BRIEF ::
Work through the data line by line, gathering every line that has the word "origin".

MATERIAL PROVIDED ::
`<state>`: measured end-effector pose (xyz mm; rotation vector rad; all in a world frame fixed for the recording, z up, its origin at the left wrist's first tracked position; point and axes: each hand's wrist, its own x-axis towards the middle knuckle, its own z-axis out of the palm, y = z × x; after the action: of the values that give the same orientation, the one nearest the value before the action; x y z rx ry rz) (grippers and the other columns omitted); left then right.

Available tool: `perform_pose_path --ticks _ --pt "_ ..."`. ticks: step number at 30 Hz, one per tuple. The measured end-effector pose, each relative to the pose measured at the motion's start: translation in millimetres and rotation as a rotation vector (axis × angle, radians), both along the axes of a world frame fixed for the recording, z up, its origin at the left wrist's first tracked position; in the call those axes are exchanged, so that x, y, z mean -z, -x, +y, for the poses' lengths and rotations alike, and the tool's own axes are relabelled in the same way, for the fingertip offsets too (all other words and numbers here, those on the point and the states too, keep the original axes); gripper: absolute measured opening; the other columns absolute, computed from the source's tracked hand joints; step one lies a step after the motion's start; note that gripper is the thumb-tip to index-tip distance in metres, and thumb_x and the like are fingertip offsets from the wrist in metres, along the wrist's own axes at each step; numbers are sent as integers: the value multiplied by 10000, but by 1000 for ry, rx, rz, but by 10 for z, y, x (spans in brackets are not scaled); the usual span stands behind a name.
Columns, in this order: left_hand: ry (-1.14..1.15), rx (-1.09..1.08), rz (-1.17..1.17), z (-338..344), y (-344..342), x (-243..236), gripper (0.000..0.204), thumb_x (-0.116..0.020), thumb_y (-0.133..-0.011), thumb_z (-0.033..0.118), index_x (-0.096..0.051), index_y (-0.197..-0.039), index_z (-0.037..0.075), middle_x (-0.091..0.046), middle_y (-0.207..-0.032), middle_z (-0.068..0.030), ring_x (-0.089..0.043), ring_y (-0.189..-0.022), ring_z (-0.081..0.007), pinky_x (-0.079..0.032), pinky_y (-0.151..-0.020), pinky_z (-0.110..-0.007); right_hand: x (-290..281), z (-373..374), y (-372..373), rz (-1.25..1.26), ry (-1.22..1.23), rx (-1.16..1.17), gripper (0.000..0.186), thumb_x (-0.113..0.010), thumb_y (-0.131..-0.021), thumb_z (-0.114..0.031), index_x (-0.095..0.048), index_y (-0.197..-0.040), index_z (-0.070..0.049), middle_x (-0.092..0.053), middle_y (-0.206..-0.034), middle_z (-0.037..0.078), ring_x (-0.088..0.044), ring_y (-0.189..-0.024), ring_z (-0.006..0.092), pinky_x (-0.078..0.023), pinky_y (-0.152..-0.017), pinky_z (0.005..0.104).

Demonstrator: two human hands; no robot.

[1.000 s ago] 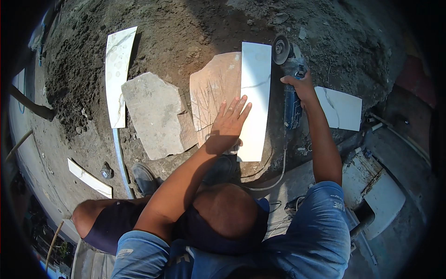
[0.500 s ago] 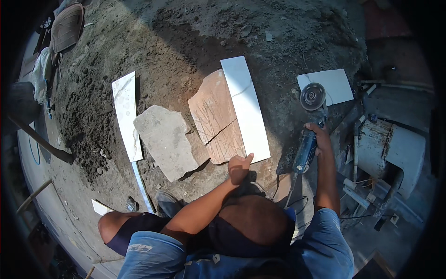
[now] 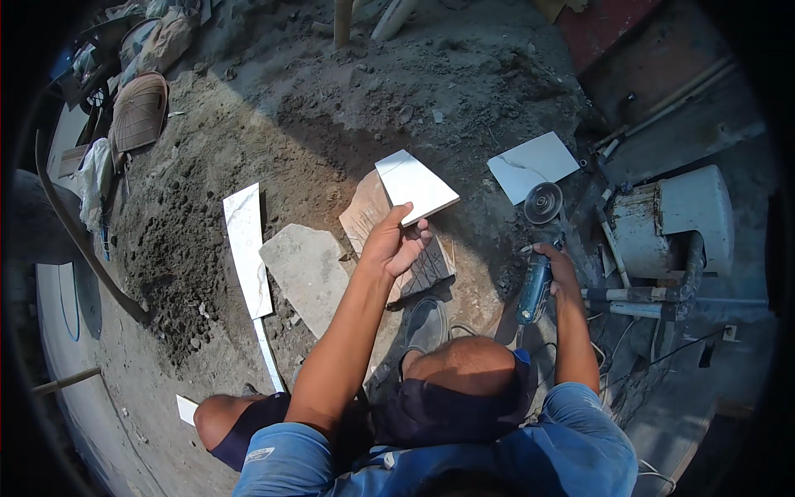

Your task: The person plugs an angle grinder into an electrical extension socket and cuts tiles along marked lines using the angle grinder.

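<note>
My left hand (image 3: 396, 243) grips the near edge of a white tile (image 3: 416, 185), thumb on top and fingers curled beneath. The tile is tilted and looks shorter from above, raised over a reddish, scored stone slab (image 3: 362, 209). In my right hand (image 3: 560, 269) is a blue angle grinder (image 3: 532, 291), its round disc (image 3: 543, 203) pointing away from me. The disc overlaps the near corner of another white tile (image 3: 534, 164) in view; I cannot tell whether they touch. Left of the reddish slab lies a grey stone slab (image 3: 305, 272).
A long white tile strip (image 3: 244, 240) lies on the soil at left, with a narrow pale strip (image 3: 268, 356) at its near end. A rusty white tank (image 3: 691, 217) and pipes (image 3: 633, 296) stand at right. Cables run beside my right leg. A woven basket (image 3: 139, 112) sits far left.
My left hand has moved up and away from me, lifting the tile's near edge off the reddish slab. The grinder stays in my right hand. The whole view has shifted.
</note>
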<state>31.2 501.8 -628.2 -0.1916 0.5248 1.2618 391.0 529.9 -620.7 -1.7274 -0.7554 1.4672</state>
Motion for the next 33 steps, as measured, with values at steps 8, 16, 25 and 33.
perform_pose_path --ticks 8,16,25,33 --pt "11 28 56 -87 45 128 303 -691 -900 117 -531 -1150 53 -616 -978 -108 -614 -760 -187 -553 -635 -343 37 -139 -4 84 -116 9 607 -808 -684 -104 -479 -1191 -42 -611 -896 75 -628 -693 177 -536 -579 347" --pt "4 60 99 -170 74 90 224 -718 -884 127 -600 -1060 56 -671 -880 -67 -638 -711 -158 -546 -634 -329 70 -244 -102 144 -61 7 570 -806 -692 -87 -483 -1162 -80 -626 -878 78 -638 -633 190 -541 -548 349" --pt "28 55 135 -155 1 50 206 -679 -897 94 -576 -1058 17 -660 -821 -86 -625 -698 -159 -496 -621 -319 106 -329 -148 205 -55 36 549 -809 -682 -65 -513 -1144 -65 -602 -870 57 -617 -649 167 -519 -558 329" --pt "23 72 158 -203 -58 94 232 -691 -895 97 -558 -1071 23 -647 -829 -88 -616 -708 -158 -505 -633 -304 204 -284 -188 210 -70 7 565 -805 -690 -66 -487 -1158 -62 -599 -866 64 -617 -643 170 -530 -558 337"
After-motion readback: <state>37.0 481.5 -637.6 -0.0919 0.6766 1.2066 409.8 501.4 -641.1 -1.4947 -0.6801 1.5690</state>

OUTPUT FOR THIS TASK ::
`<state>`: measured end-effector pose (xyz mm; rotation vector rad; all in a world frame fixed for the recording, z up, its origin at the left wrist's first tracked position; point and axes: each hand's wrist, its own x-axis towards the middle knuckle, its own z-axis out of the palm, y = z × x; after the action: of the values that give the same orientation, the one nearest the value before the action; x y z rx ry rz) (grippers and the other columns omitted); left then right.
Available tool: `perform_pose_path --ticks _ --pt "_ ..."`. ticks: step number at 30 Hz, one per tuple. The measured end-effector pose, each relative to the pose measured at the motion's start: translation in millimetres and rotation as a rotation vector (axis × angle, radians), both along the axes of a world frame fixed for the recording, z up, its origin at the left wrist's first tracked position; in the call those axes are exchanged, so that x, y, z mean -z, -x, +y, for the poses' lengths and rotations alike, and the tool's own axes are relabelled in the same way, for the fingertip offsets too (all other words and numbers here, those on the point and the states too, keep the original axes); gripper: absolute measured opening; the other columns absolute, computed from the source's tracked hand joints; step one lies a step after the motion's start; note that gripper is the thumb-tip to index-tip distance in metres, and thumb_x and the like are fingertip offsets from the wrist in metres, along the wrist's own axes at each step; numbers are sent as integers: the value multiplied by 10000, but by 1000 for ry, rx, rz, but by 10 for z, y, x (spans in brackets are not scaled); the usual span stands behind a name.

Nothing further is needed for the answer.